Traffic Volume Prediction

A list of traffic counter stations is obtained using the NSW Transport OpenData API.

stations_api<- GET("https://api.transport.nsw.gov.au/v1/roads/spatial?format=geojson&q=select%20*%20from%20road_traffic_counts_station_reference%20limit%2050",
                   verbose(), 
                   encode="json", 
                   add_headers(`Authorization` = "apikey fUa8N1LC42AYtVDKIt6jbAzQXFPcf9b31GYv"))

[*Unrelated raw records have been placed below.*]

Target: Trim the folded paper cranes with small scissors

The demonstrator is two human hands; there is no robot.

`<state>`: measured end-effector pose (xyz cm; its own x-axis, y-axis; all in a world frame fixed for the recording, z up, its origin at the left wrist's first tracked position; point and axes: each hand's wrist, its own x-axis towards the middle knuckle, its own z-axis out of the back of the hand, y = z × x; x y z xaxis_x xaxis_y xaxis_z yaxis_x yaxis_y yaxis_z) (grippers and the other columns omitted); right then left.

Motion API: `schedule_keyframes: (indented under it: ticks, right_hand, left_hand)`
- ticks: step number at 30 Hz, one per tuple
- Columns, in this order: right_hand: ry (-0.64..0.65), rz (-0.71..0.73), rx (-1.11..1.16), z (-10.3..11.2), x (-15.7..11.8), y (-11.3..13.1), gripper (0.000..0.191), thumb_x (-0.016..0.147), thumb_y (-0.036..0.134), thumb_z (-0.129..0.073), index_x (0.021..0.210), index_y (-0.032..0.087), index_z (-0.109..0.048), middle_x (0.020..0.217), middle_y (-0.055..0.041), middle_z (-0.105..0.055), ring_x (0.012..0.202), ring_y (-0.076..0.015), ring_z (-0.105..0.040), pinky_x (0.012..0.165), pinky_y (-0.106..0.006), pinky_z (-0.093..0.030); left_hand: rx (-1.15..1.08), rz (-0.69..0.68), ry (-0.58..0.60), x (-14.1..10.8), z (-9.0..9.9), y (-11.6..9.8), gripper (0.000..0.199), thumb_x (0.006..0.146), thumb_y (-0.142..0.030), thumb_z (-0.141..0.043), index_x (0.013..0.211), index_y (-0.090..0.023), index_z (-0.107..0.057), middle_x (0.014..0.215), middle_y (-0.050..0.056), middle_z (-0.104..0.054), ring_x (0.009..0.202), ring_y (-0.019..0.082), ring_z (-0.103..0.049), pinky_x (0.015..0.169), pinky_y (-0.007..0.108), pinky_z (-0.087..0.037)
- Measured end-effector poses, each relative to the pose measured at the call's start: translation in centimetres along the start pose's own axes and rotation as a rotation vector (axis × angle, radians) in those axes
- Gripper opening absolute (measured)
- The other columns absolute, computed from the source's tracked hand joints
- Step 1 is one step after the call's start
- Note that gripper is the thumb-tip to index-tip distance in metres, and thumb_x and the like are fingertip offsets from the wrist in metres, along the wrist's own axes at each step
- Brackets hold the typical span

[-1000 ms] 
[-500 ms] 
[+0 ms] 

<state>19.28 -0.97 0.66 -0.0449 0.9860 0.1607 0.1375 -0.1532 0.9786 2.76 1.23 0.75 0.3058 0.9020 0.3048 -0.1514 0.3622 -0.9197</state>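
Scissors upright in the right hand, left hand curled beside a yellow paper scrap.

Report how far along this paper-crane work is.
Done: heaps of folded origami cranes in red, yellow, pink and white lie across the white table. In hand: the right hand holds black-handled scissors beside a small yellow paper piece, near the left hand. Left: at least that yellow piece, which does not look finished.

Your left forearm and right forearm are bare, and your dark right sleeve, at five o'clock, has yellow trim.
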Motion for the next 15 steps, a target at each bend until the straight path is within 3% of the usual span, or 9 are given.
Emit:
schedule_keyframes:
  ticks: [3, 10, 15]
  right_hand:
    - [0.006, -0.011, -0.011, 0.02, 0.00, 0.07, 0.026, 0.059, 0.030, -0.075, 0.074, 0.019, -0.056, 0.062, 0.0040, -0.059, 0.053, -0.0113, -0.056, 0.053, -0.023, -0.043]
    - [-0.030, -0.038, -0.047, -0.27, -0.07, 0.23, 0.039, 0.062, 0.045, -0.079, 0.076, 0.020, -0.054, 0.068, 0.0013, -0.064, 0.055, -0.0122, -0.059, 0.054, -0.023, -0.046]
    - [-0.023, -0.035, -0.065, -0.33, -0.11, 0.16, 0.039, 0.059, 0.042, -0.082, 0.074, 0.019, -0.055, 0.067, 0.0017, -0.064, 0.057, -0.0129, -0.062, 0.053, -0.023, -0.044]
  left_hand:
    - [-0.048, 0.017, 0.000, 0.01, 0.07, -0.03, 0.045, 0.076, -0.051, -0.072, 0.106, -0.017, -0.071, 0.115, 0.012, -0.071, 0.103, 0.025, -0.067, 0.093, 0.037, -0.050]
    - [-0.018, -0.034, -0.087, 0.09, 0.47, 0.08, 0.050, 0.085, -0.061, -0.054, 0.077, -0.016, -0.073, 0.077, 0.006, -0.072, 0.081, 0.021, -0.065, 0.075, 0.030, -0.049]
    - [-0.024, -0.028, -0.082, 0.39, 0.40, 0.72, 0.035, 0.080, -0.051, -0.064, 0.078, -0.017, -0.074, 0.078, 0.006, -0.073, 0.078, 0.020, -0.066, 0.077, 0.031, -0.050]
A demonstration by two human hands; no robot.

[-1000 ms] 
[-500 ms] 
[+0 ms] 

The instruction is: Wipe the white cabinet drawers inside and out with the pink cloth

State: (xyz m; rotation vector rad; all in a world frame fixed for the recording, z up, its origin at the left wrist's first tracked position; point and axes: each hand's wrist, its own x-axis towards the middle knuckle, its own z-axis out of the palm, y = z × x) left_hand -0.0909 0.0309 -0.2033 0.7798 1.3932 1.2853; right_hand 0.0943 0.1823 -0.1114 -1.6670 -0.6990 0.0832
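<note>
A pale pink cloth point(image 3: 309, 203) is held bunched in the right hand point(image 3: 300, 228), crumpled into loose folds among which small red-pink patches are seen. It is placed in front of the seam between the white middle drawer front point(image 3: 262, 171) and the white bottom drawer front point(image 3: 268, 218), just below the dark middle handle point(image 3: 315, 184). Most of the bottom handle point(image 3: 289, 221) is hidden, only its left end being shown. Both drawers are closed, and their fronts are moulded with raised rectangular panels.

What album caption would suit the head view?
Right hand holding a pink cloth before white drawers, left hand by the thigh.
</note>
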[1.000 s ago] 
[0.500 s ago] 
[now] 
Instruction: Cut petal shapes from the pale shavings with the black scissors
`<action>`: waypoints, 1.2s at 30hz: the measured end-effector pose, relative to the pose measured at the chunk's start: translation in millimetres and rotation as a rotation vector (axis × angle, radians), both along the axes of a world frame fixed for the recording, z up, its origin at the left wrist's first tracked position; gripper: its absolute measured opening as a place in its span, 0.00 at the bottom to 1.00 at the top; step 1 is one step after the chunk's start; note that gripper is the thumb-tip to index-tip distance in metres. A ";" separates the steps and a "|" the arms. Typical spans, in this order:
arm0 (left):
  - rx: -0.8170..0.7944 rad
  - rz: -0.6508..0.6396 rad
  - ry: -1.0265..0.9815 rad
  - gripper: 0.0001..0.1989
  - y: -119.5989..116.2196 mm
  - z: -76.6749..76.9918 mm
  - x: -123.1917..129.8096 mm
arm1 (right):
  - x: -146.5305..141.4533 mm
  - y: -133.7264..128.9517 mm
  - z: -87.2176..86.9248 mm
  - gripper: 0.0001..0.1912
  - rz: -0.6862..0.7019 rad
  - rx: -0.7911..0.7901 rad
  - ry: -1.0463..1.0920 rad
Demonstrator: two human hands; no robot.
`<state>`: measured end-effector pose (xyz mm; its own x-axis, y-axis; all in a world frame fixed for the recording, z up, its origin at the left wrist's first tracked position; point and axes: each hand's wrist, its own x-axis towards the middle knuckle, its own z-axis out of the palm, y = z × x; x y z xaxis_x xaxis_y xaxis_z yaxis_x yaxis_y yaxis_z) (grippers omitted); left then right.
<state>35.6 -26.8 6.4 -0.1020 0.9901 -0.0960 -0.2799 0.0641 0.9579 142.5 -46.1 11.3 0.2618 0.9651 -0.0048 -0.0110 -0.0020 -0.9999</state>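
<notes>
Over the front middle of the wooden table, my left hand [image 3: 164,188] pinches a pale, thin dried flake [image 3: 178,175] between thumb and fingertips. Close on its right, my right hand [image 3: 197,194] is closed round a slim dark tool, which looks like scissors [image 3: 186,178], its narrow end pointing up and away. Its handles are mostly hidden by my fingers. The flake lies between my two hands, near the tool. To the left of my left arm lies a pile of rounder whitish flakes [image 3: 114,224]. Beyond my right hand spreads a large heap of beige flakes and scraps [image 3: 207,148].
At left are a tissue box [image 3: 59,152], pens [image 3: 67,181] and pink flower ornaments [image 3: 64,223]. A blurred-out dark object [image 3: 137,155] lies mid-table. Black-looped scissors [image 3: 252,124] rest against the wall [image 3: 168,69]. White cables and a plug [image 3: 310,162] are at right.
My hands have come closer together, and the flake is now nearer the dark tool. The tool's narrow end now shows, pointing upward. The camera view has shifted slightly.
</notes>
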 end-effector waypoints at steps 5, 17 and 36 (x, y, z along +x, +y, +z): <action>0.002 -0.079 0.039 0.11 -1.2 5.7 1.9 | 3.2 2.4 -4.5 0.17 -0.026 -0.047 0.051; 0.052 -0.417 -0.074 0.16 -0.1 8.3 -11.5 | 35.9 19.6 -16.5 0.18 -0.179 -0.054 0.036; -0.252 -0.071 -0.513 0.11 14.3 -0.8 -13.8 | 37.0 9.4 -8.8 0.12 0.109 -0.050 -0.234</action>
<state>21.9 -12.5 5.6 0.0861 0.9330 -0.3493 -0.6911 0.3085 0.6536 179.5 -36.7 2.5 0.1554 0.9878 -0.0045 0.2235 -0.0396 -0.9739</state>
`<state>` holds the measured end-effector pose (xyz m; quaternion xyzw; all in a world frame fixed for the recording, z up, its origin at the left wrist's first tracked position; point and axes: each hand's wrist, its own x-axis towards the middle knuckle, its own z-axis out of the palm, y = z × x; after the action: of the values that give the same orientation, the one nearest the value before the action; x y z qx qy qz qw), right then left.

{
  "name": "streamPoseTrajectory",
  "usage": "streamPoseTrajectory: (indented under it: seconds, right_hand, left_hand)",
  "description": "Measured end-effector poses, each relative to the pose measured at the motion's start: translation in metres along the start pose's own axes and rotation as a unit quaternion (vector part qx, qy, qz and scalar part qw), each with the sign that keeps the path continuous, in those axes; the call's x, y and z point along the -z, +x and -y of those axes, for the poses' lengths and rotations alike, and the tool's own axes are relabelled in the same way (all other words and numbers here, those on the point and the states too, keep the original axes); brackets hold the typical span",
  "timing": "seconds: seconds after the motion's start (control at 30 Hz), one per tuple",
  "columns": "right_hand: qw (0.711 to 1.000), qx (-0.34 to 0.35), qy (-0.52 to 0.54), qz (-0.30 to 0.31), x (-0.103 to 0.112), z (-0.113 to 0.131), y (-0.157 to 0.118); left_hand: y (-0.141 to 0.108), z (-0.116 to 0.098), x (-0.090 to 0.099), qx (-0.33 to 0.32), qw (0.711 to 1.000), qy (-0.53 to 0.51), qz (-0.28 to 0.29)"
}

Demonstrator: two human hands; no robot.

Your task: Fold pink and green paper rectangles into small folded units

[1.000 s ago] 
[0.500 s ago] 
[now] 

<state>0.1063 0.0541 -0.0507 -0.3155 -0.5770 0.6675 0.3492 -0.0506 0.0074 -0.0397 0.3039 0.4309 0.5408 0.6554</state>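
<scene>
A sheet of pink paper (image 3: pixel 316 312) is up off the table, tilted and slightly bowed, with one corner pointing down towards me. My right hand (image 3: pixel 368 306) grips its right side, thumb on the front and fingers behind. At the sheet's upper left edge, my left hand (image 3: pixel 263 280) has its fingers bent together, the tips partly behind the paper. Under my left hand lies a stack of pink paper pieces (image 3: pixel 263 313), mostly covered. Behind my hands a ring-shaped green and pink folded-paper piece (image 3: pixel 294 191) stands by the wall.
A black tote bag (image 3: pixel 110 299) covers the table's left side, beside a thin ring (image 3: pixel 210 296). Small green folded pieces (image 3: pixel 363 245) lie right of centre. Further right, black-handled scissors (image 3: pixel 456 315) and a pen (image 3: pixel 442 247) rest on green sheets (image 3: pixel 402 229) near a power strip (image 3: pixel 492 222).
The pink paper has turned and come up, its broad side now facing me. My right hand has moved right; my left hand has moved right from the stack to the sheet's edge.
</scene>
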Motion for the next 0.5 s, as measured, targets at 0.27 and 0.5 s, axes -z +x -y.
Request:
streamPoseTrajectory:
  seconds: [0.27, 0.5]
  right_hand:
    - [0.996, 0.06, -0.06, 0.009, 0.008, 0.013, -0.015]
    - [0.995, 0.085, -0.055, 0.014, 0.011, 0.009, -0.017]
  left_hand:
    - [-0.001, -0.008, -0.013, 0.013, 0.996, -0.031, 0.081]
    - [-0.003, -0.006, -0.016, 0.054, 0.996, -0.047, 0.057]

# Extract a clean stations dataframe from the raw API output
stations_raw <- rawToChar(stations_api$content)
stations_clean <- fromJSON(stations_raw)
stations_df <- as.data.frame(stations_clean[[2]])
stations <- as.data.frame(stations_df$properties)
datatable(
  head(stations), rownames=FALSE,
  options = list(
  dom = 't',
  scrollX = TRUE
))

***

Each traffic counter station is then matched to the closest weather station and this information is saved against each traffic counter station.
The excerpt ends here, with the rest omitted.